TITLE: "Automated Visualization (both static and dynamic) of Subcellular Environments: Step One"

SPEAKER: Graham T. Johnson ,

Molecular Graphics Lab, The Scripps Institute

TIME: Thursday Apr. 26, 2007 at 4:00 PM

PLACE: George P. Williams, Jr. Lecture Hall, (Olin 101)


Refreshments will be served at 3:30 PM in the lounge. All interested persons are cordially invited to attend.

ABSTRACT

How might a Golgi apparatus relate to Artificial Intelligence, Hollywood, Vesalius and Newton?
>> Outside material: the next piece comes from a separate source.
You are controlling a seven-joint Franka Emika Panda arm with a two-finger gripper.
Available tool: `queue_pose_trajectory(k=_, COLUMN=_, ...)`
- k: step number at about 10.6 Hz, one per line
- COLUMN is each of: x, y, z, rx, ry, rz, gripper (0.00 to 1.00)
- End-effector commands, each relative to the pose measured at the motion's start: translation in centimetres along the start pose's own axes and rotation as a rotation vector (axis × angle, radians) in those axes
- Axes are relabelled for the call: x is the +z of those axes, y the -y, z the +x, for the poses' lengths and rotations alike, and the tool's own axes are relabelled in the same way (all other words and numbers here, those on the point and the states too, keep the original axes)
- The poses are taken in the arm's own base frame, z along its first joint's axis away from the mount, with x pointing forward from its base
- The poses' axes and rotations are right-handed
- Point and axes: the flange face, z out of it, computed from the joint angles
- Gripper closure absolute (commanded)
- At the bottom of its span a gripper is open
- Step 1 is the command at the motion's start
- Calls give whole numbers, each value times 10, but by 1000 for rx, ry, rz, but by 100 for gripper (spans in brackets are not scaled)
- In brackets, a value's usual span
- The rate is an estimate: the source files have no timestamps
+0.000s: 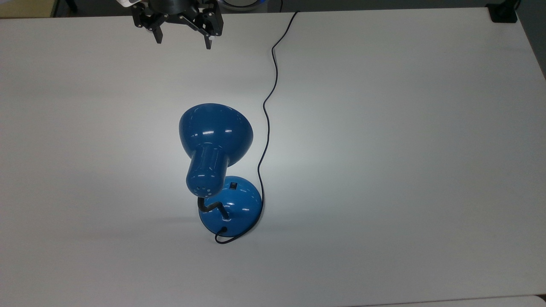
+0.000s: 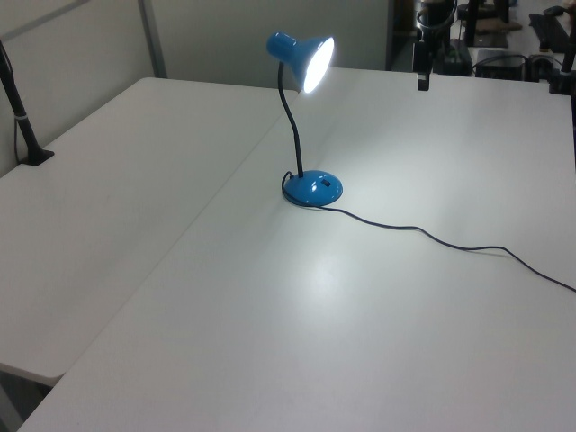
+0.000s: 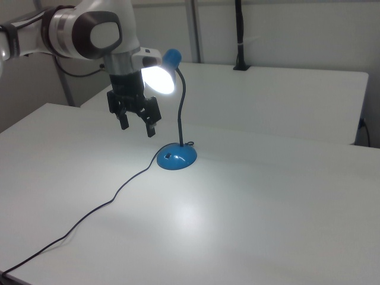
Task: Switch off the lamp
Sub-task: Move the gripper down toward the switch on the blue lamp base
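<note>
While the lamp (image 1: 215,170) is lit, its shade throwing a bright patch on the white counter (image 1: 384,149), the task stands not yet started. Near to far in the top view: the round blue base sits around the middle of the counter, somewhat toward the near edge, with the cord (image 1: 266,106) looping off its near side, then running past the base toward the far edge. The small black switch (image 1: 233,185) sits on the far slope of the base, partly under the overhanging shade. At the far edge the gripper (image 1: 183,40) hangs above the counter, released, fingers spread, holding nothing, well apart from the lamp.

Risks, as judged:
- Shade and gooseneck stand between gripper and switch on a straight line in; a direct descent may knock the shade and tip or swing the lamp.
- Base is light-looking and glossy; a sideways push on the switch may slide it rather than toggle.
- Spread fingers could straddle or miss the small switch; one fingertip pressing is safer.
- Cord lies just beside the base; a low approach could snag it.
</note>
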Motion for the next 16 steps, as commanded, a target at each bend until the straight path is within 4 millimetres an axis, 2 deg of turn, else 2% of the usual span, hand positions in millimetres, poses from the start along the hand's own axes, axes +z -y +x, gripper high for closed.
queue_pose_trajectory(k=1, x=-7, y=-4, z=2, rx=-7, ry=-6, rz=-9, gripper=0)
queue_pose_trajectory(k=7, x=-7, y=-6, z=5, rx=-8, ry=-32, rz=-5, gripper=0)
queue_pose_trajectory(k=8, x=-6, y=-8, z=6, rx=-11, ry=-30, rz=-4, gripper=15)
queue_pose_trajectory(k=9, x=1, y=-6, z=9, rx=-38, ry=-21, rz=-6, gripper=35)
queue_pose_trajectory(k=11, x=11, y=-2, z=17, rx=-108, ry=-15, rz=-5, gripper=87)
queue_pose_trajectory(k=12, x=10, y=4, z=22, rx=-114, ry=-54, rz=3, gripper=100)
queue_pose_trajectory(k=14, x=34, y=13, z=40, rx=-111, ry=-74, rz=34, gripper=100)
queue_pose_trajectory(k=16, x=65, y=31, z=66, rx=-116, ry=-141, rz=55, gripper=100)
Can rigid body dynamics couple with simple distribution functions to help us flesh out unexplored voids that hide between microscopic resolutions and crystallographic scales?

We plan to use commercial software to automate the 3D modeling and ultimately the animated simulation of sample molecular realms using collections of varied data (protein database files, EM averaged maps, tomography maps, local protein concentrations, conformation ratios, etc.) The software plug-ins we develop can export these models into more universal file formats, allowing clients to create visualizations in the form of static images, animations, plastic models, and interactive viewers for use in data analysis, peer communication, education, and outreach.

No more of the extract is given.